Aucune dynamique de rattrapage des pertes salariales imposées aux travailleur·euses ne se profile toutefois. Ainsi, au premier trimestre 2024, les salaires nominaux n’ont augmenté, en Suisse, que de 0,6%, ce qui est, à nouveau, largement inférieur à la hausse de l’IPC (+1,2% en août 2024). En revanche, «les Allemands (…) ont obtenu les plus fortes augmentations depuis seize ans!» (24 Heures, 1er juin 2024). Et pour cause! «Jamais l’Allemagne n’avait été confrontée à autant de grèves depuis les années 90, notamment dans les transports et les services publics» (Ibid.). Résultat des courses: les salaires nominaux y ont progressé de +6,4% (salaires réels: +3,8%), soit dix fois plus qu’en Suisse (+0,6%)!
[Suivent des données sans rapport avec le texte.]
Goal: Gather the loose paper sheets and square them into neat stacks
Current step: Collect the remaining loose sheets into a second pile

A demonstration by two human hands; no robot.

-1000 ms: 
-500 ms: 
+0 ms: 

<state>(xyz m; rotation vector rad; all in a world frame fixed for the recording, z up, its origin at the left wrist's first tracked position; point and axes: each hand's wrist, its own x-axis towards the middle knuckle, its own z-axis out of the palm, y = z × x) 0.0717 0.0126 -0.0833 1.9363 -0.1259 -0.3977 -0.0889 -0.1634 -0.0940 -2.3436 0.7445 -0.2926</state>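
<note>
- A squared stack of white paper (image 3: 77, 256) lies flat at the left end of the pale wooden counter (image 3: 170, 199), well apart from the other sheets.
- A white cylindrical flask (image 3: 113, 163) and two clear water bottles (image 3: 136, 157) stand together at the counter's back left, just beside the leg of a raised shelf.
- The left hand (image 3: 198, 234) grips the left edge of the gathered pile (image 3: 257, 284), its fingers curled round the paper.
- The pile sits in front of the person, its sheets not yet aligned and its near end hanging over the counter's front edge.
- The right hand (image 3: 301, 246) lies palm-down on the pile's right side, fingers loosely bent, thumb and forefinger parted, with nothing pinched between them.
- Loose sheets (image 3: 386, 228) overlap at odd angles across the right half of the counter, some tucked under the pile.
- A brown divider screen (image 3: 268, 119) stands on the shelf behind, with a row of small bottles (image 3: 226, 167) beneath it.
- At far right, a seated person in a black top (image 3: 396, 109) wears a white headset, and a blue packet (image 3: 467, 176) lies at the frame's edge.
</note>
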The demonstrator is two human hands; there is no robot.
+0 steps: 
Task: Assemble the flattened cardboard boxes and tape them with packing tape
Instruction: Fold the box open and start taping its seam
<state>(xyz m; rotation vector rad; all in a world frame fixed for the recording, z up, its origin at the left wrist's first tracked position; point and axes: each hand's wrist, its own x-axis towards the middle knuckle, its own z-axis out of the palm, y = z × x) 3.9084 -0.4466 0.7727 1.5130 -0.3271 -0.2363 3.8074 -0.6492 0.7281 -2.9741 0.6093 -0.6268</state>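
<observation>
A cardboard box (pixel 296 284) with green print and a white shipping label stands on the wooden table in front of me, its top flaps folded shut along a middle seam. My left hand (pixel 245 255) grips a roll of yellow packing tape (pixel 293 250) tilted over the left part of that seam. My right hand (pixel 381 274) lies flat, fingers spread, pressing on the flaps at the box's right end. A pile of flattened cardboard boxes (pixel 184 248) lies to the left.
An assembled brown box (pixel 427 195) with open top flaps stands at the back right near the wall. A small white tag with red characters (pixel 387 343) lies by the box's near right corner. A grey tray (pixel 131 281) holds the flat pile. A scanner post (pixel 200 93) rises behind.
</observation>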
Cette différence majeure entre la Suisse et l’Allemagne ne tombe évidemment pas du ciel. L’évolution des salaires dépend, en dernière instance, du rapport de forces. Certes, le taux de chômage, la présence et l’ampleur d’une «armée de réserve industrielle», etc. jouent un rôle, mais c’est la capacité d’auto-organisation et de mobilisation collective des salarié·es qui est déterminante. Or, en la matière, entre les deux pays, il n’y a pas photo. En clair: en Suisse, nous payons le prix de «la tradition du partenariat social consensuel» (NZZ am Sonntag, 11 août 2024) de décennies de paix du travail.
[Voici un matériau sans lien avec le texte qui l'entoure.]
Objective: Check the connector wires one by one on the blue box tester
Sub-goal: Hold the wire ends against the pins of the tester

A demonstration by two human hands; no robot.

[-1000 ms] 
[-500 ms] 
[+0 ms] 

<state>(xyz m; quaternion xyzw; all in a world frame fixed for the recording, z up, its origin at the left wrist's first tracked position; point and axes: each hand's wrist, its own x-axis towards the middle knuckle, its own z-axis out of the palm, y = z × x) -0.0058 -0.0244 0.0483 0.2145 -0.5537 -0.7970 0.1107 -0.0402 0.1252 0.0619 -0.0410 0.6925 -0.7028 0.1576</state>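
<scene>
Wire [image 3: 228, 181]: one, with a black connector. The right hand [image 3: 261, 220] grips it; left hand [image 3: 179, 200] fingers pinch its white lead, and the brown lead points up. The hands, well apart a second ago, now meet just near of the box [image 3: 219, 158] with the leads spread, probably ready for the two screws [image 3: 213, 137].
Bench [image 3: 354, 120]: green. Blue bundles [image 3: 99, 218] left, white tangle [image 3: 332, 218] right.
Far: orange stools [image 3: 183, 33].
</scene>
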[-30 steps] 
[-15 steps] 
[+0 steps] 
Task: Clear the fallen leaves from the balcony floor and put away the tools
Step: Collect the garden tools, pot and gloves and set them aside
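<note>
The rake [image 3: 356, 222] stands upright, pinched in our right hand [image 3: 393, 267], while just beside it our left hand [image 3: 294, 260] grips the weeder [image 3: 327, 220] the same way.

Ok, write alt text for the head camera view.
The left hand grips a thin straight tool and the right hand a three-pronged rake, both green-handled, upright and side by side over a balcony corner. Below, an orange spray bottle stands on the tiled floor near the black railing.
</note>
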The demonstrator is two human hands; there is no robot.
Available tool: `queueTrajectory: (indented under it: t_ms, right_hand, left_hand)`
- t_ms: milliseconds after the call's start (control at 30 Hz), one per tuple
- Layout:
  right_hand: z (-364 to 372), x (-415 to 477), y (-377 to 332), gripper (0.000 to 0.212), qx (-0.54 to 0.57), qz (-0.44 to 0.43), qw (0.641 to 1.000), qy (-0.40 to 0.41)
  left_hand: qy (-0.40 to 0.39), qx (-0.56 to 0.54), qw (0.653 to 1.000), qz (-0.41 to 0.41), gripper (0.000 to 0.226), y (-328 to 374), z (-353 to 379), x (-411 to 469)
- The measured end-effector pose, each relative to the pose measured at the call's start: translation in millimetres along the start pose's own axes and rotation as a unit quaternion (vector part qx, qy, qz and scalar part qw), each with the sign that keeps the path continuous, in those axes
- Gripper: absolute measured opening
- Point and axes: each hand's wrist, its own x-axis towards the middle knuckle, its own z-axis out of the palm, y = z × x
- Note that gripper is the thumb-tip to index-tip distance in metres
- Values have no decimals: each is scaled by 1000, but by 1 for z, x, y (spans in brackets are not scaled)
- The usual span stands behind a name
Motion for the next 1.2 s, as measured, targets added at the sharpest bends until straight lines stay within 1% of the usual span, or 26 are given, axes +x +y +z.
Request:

La baisse des salaires réels est le résultat de la volonté patronale d’accaparer une part croissante de la richesse produite par les travailleur·euses. Ce qu’illustre le versement de dividendes (la part des bénéfices des entreprises redistribuée aux actionnaires) record: en 2024, 64 milliards de francs pour les entreprises cotées au Swiss Performance Index (SPI), qui comprend la quasi-totalité des entreprises cotées en Suisse, soit une hausse de 2,2% par rapport à l’année dernière, ce qui fait suite à une augmentation de 6,3% entre 2022 et 2023 (NZZ, 19 avril 2024).
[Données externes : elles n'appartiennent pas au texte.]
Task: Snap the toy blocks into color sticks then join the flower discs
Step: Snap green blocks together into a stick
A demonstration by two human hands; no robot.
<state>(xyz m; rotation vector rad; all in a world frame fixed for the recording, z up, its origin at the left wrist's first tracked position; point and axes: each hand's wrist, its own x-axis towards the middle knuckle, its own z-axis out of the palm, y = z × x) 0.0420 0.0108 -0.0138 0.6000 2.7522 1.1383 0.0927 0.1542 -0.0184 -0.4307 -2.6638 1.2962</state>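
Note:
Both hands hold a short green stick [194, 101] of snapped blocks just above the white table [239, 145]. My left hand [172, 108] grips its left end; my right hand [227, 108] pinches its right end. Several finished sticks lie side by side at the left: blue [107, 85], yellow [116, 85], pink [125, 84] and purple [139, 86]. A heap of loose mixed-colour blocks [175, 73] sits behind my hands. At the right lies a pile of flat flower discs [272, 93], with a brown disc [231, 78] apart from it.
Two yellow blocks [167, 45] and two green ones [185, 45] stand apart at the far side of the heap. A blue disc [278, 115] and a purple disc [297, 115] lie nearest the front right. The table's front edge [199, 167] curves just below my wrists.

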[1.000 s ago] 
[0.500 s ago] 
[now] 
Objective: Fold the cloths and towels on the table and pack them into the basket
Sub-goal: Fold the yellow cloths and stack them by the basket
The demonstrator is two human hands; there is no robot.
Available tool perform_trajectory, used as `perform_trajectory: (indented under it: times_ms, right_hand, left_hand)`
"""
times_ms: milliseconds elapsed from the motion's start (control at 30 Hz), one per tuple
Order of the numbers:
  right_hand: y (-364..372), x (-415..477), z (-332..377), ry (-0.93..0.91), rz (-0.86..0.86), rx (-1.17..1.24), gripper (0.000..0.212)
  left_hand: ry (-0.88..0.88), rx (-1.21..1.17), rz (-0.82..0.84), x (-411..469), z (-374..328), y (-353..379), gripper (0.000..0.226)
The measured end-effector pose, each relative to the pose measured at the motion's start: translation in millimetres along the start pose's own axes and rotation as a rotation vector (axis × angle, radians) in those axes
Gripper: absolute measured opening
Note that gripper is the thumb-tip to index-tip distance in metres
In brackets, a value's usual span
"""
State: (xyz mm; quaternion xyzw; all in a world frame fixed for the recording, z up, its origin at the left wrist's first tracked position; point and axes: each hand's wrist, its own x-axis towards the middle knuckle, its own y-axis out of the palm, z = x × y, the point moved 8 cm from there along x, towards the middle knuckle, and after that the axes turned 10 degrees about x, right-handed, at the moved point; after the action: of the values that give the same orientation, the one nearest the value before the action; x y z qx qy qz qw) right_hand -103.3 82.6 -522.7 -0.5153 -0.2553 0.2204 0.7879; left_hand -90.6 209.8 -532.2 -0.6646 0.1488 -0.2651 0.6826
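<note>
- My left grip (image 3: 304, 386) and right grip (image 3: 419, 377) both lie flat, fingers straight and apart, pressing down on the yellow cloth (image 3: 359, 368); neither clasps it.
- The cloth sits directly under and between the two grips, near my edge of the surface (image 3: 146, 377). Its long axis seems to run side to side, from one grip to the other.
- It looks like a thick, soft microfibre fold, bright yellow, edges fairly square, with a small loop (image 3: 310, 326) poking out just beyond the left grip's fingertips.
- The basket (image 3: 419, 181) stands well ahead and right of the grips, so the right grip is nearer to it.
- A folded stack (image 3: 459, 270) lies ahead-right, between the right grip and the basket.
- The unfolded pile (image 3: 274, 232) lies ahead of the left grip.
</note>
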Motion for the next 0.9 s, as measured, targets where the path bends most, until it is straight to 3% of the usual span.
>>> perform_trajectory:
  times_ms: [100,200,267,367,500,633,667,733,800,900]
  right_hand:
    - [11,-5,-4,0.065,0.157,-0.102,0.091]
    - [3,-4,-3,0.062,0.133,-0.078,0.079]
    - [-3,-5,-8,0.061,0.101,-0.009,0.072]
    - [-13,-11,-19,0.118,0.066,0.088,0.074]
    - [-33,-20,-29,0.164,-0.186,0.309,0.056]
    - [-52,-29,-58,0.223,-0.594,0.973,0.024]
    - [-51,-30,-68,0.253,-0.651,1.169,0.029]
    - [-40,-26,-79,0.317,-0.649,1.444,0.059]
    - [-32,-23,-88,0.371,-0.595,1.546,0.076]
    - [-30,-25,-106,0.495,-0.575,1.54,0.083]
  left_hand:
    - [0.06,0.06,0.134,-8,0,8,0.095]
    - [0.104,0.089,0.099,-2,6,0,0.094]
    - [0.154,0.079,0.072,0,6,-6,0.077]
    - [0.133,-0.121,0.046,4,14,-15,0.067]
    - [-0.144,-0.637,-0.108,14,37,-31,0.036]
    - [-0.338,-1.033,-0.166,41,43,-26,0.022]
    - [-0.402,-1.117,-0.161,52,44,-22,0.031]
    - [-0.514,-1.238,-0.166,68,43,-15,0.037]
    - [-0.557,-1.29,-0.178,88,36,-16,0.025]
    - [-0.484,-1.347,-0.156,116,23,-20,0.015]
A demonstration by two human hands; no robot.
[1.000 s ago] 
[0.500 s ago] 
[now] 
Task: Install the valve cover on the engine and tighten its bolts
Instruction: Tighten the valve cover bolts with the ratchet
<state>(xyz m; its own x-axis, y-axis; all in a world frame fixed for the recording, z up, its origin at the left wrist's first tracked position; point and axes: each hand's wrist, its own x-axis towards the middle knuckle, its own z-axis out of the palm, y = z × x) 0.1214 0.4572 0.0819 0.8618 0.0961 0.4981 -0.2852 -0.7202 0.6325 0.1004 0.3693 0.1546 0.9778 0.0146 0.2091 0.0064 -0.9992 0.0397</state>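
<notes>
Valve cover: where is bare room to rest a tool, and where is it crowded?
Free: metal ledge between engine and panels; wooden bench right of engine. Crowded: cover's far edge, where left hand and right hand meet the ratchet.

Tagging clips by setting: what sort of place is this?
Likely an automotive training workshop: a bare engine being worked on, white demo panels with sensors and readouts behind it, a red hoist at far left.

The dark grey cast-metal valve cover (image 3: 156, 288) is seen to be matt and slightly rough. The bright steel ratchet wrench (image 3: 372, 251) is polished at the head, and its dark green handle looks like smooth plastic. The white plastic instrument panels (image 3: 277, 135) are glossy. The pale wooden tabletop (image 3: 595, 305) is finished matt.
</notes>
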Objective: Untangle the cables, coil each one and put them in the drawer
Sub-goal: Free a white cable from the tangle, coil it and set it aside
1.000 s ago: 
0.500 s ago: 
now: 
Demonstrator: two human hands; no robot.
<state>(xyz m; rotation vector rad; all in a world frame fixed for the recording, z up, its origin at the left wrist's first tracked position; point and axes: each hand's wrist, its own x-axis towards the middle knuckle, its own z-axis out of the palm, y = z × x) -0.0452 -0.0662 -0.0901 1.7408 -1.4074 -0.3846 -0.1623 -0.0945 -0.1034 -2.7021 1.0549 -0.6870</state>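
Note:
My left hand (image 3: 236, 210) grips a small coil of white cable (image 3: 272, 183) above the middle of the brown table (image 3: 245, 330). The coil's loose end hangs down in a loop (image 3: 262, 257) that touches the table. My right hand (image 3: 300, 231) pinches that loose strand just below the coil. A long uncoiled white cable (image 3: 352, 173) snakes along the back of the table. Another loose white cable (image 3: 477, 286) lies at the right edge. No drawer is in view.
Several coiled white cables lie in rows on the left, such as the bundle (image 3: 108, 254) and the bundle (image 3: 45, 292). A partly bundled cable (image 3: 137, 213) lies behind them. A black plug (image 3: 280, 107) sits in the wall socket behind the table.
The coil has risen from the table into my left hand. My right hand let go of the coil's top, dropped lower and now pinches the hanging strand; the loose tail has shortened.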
Bref, nous assistons à une redistribution sociale à l’envers, des salarié·es aux détenteurs de capitaux, qui ont également bénéficié ces dernières années d’un cadeau fiscal après l’autre: défiscalisation des dividendes, introduction de «boucliers fiscaux» de toutes sortes, diminution de l’impôt sur les bénéfices, etc.

Il est donc urgent de changer de cap, il est vraiment temps d’augmenter les salaires, tant dans le secteur privé que dans la fonction publique et le parapublic!

Agostino Soldini est secrétaire central auprès du Syndicat des services publics (SSP).